Sichtbare Zeichen des Islamismus
Doch der Islamismus nahm seinen Lauf. 2020 war ich oft am Samstag fast die einzige Frau ohne Hijab und auch insgesamt waren immer weniger Frauen beim Einkaufen zu sehen. Aus dem Laden mit den Musik-CDs wurde ein Laden mit Alltagsgegenständen, Koranen und Gebetsketten. Im Ramadan standen in vielen Läden die Spendensammelbüchsen für Al Ansaar, bis die Organisation 2021 verboten wurde, weil die Spenden statt in wohltätige Zwecke in die Terrorfinanzierung flossen.
An der Kreuzung Ellerstraße-Kruppstraße gibt es inzwischen einen Buchladen „El Tauhid“, der auch die Webseite https://www.muslim-buch.de/ betreibt. Wir erinnern uns: El Tauhid ist auch als „Islamistenfinger“ bekannt, Stichwort Fußballnationalspieler Antonio Rüdiger oder die drei Herren vom Rollfeld des Düsseldorfer Flughafens, die 2022 ihren Job zunächst nicht weiter ausüben durften, weil sie die Geste gezeigt hatten.
Bei der Stadtratswahl fragte ich den Kandidaten der Grünen im Viertel Sami Charchira über Facebook, was er gegen den steigenden Islamismus im Viertel unternehmen wolle, und bekam niemals eine Antwort. Er gewann die Wahl und ist über diverse Ausschüsse gut vernetzt (u. a. Schule, Kultur, Migration). Bei Wahlen in der Grundschule ums Eck, die als Wahllokal genutzt wird, sieht man an den Kleiderhaken der Kinder nur noch vereinzelt deutsche Namen.
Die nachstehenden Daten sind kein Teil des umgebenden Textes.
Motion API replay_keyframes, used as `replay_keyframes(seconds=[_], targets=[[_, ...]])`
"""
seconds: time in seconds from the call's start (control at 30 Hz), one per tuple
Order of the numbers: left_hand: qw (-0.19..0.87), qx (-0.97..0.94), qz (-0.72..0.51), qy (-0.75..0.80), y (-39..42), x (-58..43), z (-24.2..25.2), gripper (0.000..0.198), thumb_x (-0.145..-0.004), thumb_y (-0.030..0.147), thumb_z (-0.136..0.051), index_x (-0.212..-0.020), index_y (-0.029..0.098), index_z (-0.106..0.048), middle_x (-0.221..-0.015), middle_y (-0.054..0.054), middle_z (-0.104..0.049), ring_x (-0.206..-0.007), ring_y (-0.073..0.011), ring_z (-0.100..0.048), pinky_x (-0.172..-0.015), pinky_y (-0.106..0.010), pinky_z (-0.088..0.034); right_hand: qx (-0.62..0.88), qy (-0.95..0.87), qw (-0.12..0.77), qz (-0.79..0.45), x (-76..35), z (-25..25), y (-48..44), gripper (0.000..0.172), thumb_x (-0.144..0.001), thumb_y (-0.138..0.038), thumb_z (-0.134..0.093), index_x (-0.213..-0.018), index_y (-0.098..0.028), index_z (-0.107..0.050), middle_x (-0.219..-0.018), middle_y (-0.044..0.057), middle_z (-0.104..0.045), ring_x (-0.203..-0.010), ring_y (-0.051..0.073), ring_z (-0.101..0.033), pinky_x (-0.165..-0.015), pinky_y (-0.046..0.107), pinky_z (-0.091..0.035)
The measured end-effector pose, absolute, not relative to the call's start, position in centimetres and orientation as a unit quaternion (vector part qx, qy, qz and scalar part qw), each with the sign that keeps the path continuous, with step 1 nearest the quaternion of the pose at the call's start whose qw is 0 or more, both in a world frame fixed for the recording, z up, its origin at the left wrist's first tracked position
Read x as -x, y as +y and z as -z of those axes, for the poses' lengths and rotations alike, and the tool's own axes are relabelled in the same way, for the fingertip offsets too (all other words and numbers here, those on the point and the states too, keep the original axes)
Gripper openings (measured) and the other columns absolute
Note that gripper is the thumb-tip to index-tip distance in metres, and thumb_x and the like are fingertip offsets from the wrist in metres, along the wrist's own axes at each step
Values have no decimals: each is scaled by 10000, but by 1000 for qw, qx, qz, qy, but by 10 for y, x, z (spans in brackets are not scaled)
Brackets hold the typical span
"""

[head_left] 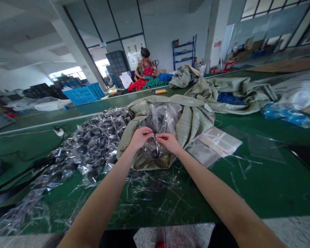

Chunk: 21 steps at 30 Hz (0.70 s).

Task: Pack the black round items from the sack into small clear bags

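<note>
My left hand (142, 137) and my right hand (168, 142) face each other over the mouth of an open woven sack (126, 137). Between them hangs a clear plastic bag (155, 141), its top edge pinched by the fingertips of both hands. A dark round item (155, 153) sits at the bottom of this bag; its exact kind cannot be made out. Crumpled clear plastic (165, 115) fills the sack behind my fingers. To the left lies a heap of bagged dark items (100, 137), spreading over the green table (196, 199).
Flat clear bags (219, 141) lie right of the sack. Thin plastic strips (150, 186) litter the near table. More sacks (237, 93) and a blue wrapped bundle (286, 115) lie at the right. Across the table, a person (146, 65) sits behind red, green and blue items (152, 81).
</note>
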<state>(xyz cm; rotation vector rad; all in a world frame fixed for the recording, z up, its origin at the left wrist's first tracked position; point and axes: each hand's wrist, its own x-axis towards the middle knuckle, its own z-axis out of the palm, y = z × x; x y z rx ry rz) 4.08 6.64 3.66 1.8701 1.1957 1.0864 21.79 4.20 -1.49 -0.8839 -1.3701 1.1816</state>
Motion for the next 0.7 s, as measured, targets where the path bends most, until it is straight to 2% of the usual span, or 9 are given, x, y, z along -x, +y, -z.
replay_keyframes(seconds=[0.07,0.17,0.23,0.3,0.43,0.7], targets=[[275,-740,-410,457,64,-41,-37,181,-718,290,-715,-841,177,-647,-790,-43,-713,-755,-194,-670,-770,-349,-515,364,-575,543,-492,-216,17,43,235,-735,-397,-702,-816,-179,-733,-788,33,-731,-729,170,-651,-733,311,-528],[89,-805,-384,444,53,-42,-42,86,-804,268,-655,-836,190,-671,-880,-56,-709,-866,-203,-645,-860,-382,-475,361,-569,554,-489,-213,21,45,253,-754,-424,-673,-790,-176,-711,-725,21,-706,-698,163,-636,-699,293,-531],[-33,-847,-331,415,44,-44,-45,106,-858,271,-611,-857,209,-697,-926,-55,-711,-934,-212,-615,-932,-416,-419,362,-574,556,-480,-212,22,46,257,-758,-431,-662,-779,-177,-700,-713,16,-695,-686,156,-625,-676,279,-527],[-103,-874,-277,385,36,-47,-47,158,-896,274,-567,-896,225,-718,-944,-54,-714,-961,-219,-591,-960,-437,-379,358,-592,554,-462,-212,22,46,250,-777,-424,-634,-766,-180,-689,-715,13,-686,-682,152,-614,-669,272,-520],[-157,-886,-239,366,31,-51,-49,214,-915,273,-527,-936,252,-739,-961,-67,-707,-991,-244,-556,-955,-459,-355,350,-633,555,-411,-213,20,42,209,-826,-355,-549,-783,-192,-673,-707,5,-661,-657,149,-590,-675,277,-499],[-158,-887,-220,373,34,-55,-49,219,-905,251,-523,-838,245,-731,-888,-74,-694,-976,-243,-542,-961,-458,-346,371,-677,560,-299,-214,15,36,188,-845,-266,-504,-841,-203,-682,-766,28,-669,-752,181,-602,-741,304,-479]])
Irgendwann entdeckten wir, dass anscheinend aus dem Haus gegenüber Drogen vertickt wurden, und nachdem wir in unserem dunklen Hofeingang einmal einem Junkie begegneten, hatten wir zum Schließen des Hoftors immer einen Axtgriff auf der Schulter.
Seit ein paar Jahren wird im Sommer ein „Maghreb Fest“ organisiert. Stände, Essen und eine kleine Musikbühne mitten im Viertel. Wir waren mit Bekannten dort, und die einzigen Frauen ohne bedeckte Haare waren eindeutig Deutsche. Eine marokkanische Bekannte, die 20 Jahre zuvor in dem Viertel gewohnt hatte, meinte nur entsetzt: „Was ist aus dem Viertel geworden?“
Was ist nun aus dem Viertel geworden?
Ein ehemaliges Multikultiviertel ist jetzt in der Hand von Islamisten, inklusive dem Druck zur Konformität. Die Frauen verschwinden immer mehr und selbstverständlich haben Cafés und Restaurants im Ramadan bis zum Einbruch der Dunkelheit geschlossen. Man schaut aufeinander und achtet darauf, ob die anderen die Konventionen befolgen. Es ergeben sich kaum Gespräche, mit Frauen schon gar nicht.
Wir sind Anfang 2024 aus dem Viertel weggezogen. Ja, ich vermisse die Fischläden und das Obst, Wassermelonen und Feigen im Sommer, oder die Merguez. Und den schnellen Zugang zum Hamam.
Nun wohnen wir recht ländlich, was das Pendeln in die Großstadt schmerzhaft macht. Aber ich habe nachts nicht den Tactical Pen in der Hand und es werden höchstens Eier von freilaufenden Hühnern anstelle von Drogen vertickt.